TASK REQUIREMENTS
Exactly as written, return every line of the data below.

GIVEN MATERIAL
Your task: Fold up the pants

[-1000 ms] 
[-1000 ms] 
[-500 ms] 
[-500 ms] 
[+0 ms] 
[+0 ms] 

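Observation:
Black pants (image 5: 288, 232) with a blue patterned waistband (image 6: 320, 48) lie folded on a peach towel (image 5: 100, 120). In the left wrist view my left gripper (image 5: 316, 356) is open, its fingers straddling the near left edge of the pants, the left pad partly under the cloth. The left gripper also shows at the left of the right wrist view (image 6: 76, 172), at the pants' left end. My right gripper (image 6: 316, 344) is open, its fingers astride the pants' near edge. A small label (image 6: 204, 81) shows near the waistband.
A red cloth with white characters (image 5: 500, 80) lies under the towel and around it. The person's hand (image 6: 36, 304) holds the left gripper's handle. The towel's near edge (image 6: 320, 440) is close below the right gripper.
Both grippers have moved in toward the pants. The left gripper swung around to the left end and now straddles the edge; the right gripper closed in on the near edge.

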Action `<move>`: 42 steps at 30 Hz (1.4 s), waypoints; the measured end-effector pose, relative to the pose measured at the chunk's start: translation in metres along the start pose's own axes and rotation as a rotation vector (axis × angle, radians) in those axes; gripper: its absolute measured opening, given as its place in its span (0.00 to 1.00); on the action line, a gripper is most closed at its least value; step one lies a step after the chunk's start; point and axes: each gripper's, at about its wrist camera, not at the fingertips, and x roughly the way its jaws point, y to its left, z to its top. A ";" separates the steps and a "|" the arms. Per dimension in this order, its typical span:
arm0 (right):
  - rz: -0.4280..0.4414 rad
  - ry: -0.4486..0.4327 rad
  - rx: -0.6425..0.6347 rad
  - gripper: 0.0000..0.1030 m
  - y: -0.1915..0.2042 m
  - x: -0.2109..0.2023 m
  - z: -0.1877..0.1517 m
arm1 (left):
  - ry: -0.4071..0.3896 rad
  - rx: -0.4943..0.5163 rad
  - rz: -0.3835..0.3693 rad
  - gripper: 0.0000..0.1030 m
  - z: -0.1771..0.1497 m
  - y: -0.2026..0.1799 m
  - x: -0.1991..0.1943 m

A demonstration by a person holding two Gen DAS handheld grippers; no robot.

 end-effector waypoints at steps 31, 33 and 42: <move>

WRITTEN RESPONSE
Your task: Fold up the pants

[-1000 ms] 
[-1000 ms] 
[-500 ms] 
[-500 ms] 
[+0 ms] 
[+0 ms] 

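Observation:
Black pants (image 5: 288, 232) with a blue patterned waistband (image 6: 320, 48) lie folded on a peach towel (image 5: 100, 120). In the left wrist view my left gripper (image 5: 316, 356) is open, its fingers straddling the near left edge of the pants, the left pad partly under the cloth. The left gripper also shows at the left of the right wrist view (image 6: 76, 172), at the pants' left end. My right gripper (image 6: 316, 344) is open, its fingers astride the pants' near edge. A small label (image 6: 204, 81) shows near the waistband.
A red cloth with white characters (image 5: 500, 80) lies under the towel and around it. The person's hand (image 6: 36, 304) holds the left gripper's handle. The towel's near edge (image 6: 320, 440) is close below the right gripper.
Both grippers have moved in toward the pants. The left gripper swung around to the left end and now straddles the edge; the right gripper closed in on the near edge.
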
Action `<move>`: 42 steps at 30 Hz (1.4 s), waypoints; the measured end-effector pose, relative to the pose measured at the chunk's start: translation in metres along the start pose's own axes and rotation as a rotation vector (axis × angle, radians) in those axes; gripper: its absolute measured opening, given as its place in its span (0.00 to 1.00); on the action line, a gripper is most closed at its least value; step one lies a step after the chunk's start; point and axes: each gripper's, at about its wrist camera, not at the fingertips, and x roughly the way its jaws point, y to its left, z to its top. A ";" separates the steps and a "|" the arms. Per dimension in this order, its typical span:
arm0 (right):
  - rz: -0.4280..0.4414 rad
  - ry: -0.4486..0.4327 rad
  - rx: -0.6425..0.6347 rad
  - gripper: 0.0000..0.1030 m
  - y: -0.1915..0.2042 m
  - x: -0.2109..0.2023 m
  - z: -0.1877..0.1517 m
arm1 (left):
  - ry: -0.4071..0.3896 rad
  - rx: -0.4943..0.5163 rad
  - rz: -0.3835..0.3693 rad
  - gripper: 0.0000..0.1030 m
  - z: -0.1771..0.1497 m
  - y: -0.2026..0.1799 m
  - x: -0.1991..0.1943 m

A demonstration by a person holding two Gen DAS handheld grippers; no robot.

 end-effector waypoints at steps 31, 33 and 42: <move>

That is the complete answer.